The surgeon was assisted by a second doctor. An anesthesiologist stood by, just in case. This operation was under local anesthesia only. There was also a nurse, an orderly, and the PC doctor. I felt the several needle pricks for the local, then the warmth of my blood covering my belly as they made the incision. They descended down 3 layers, skin, muscle, and fascia, I felt movement, pushing, pressure, tugging, and something like ligaments or connectors moving. I was scared. The PC doctor held my hand. That helped a lot! Then I heard more chatter and laughing between the doctors. Success! Now they just stitched my up, on layer at a time for a total of 3 layers of stitching.  An hour after we started, I was back in my room.

The surgeon came to see me about an hour later, said that everything went well, and that I could move and walk to my level of comfort as soon as I wanted.
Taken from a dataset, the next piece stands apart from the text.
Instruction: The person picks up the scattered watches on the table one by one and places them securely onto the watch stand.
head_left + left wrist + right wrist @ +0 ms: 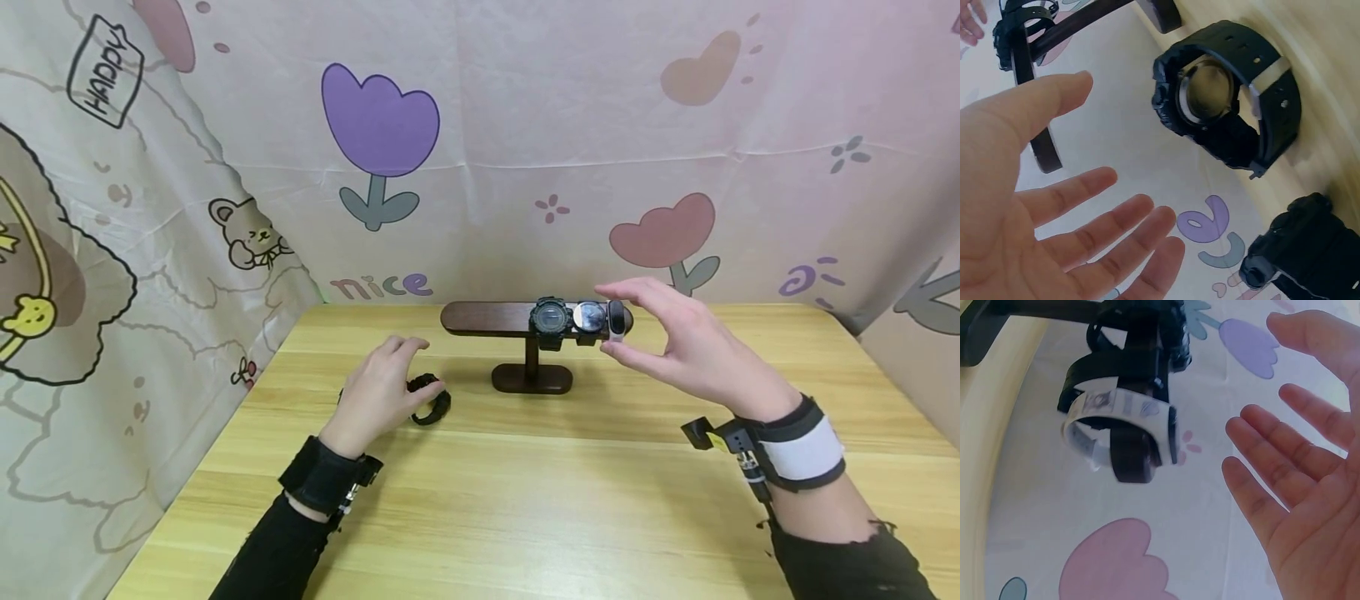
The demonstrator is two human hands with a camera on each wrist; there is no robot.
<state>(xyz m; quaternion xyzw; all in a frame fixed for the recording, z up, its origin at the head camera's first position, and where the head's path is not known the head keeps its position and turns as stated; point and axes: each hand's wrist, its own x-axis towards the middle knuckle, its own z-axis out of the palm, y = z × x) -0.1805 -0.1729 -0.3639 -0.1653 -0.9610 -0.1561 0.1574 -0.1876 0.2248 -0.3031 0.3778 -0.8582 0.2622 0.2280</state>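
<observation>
A dark wooden watch stand (483, 319) holds three wristwatches on the right half of its bar. They are a chunky black watch (551, 318), a round-faced watch (590, 317) and, at the end, a slim band (1129, 409) with a pale patterned strap. My right hand (686, 342) is beside that end, fingers spread and apart from the band in the right wrist view. With fingers extended, my left hand (382, 396) hovers by a black watch (1229, 94) standing on its closed strap. A second black watch (1310, 250) on the table is mostly hidden behind this hand in the head view.
The light wooden table (510, 517) meets a printed cloth backdrop (510, 100) just behind the stand. More printed cloth hangs along the left side. Both wrists wear straps with small cameras.
</observation>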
The next day, I was moved to the PC medical bureau for recuperation, which was estimated at 2 days. After about a day, I began to walk outside. That was a mistake. Several days later, my energy kept diminishing. The surgeon found an infection. So much pus came out that the PC nurse almost fainted. I was put on antibiotics, and the wound was dressed everyday back at the clinic. I started to feel better almost immediately.
The infection cleared up in a few days, and my recuperation proceeded.  I am walking short distances now. After about 6 weeks, I can begin to walk longer, ride my bicycle again, and exercise.
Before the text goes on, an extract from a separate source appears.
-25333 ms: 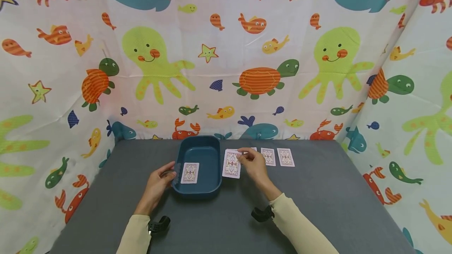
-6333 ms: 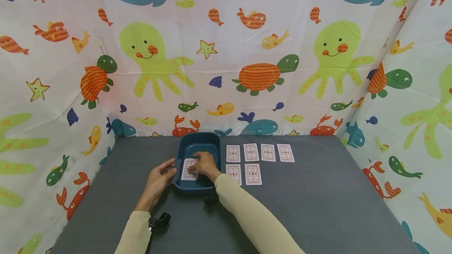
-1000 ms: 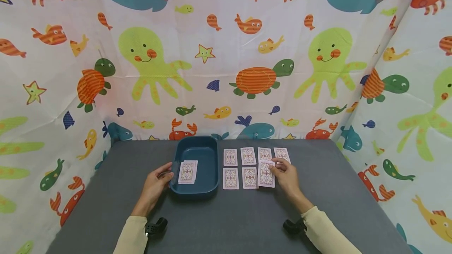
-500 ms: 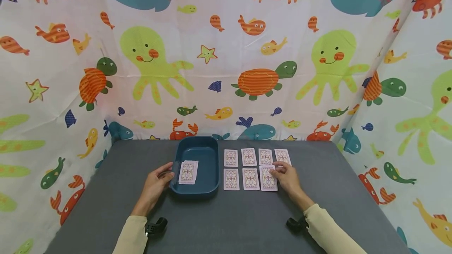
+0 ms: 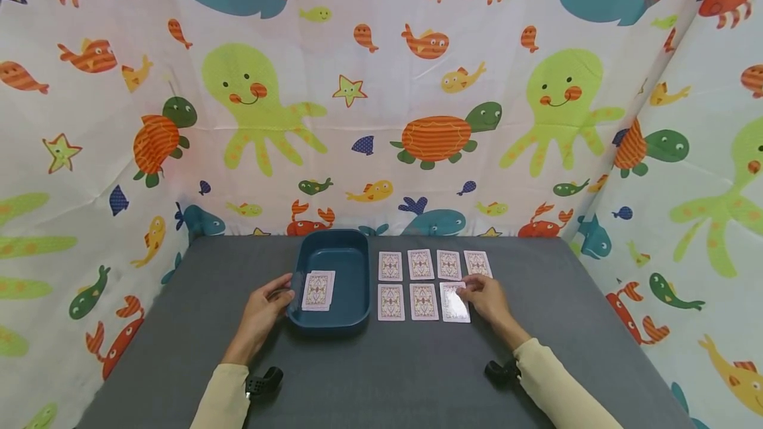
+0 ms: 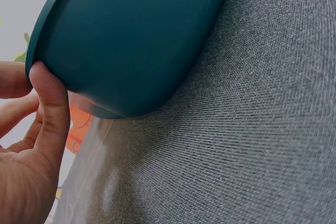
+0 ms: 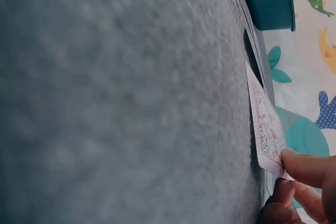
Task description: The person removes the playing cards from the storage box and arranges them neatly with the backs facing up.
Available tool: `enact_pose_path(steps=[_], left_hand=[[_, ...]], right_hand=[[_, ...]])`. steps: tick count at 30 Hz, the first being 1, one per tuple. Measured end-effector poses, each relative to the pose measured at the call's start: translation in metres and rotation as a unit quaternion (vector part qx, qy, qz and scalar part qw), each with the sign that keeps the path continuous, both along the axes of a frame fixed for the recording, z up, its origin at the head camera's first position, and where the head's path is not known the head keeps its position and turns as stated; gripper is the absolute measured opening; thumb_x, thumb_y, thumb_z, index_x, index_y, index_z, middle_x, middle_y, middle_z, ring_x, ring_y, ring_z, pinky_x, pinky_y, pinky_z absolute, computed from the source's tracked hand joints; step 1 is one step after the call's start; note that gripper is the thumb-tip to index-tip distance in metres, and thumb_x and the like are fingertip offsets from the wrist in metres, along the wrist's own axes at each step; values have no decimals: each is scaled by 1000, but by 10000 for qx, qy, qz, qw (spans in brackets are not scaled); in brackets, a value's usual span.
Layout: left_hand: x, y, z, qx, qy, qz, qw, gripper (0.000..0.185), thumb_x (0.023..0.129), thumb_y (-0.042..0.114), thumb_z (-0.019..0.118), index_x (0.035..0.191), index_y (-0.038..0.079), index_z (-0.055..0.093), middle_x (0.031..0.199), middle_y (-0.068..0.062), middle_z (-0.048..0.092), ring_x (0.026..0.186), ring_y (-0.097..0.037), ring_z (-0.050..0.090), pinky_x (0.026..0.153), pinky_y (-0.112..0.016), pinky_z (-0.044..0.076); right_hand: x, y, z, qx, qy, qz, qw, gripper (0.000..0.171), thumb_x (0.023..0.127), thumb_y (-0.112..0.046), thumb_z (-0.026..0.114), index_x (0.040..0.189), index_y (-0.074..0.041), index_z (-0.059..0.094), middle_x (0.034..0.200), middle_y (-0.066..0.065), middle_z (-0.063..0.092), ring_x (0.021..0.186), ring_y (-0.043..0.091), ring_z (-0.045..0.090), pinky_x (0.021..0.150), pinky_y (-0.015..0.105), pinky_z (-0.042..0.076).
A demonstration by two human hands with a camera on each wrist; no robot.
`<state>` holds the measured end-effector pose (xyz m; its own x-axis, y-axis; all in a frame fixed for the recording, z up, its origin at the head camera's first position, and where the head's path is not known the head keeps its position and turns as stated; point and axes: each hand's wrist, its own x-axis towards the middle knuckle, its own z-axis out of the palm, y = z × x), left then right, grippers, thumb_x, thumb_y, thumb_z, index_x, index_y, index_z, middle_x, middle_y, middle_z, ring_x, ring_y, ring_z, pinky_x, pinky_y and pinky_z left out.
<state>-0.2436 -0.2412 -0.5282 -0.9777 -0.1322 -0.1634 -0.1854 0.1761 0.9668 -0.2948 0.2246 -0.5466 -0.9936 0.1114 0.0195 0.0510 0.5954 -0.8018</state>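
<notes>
My left hand [image 5: 262,313] pinches the left rim of a dark blue plastic tray [image 5: 361,313], its thumb on the outer wall [image 6: 126,40] in the left wrist view. In the tray lies a small stack of playing cards [image 5: 316,291], backs up. My right hand [image 5: 489,300] pinches the upper right corner of a playing card [image 5: 454,306] between thumb and fingers. That card is at the right end of the front row, shiny with glare. Seen from the right wrist, the card [image 7: 266,129] is tilted, its near edge raised off the cloth.
A back row of several face-down cards, one of them a card [image 5: 420,265], lies right of the tray. Two front-row cards [image 5: 391,303] lie left of the held one. Grey cloth [image 5: 381,376] covers the table; a sea-animal curtain [image 5: 381,171] stands behind and at the sides.
Over the last second my right hand lowered its card slightly toward the front row. Since the oldest frame, more cards have been laid out in two rows. The left hand stays on the tray.
</notes>
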Motion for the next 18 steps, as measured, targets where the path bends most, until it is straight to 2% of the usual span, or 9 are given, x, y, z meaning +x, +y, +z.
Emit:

So how would this case have been different for a less fortunate Malian? Perhaps they would have ignored the lump. If the pain had gotten worse, perhaps they would have gone to a hospital to have it checked-out, if they could afford it. In Malian hospitals, you need to pay to see the doctors as soon as you walk in the door. No money, no doctor. It is not very expensive by my standards, perhaps $1. But if your entire family of 12 people is living on $2/day, you may not be able to afford it, particularly if a drought denied your harvest this season, and you have not been able to work because of the discomfort in your belly. Perhaps they would have proceeded with an operation. Hopefully everything would go well. If there were complications and they needed medication, they would buy the meds IF they could afford them. Hospitals and clinics do not carry many medications. One needs to go to pharmacies. No money, no medications. These can be expensive. Infection with no medications? We can speculate what the results might be. Developing countries have the highest mortality rates in the world.

Please note my other article on my neighbors death. He stubbed his toe and is dead. I received an operation, then got infected, and I am writing this article to you.

I consider myself to be blessed and very fortunate to receive the care that I did.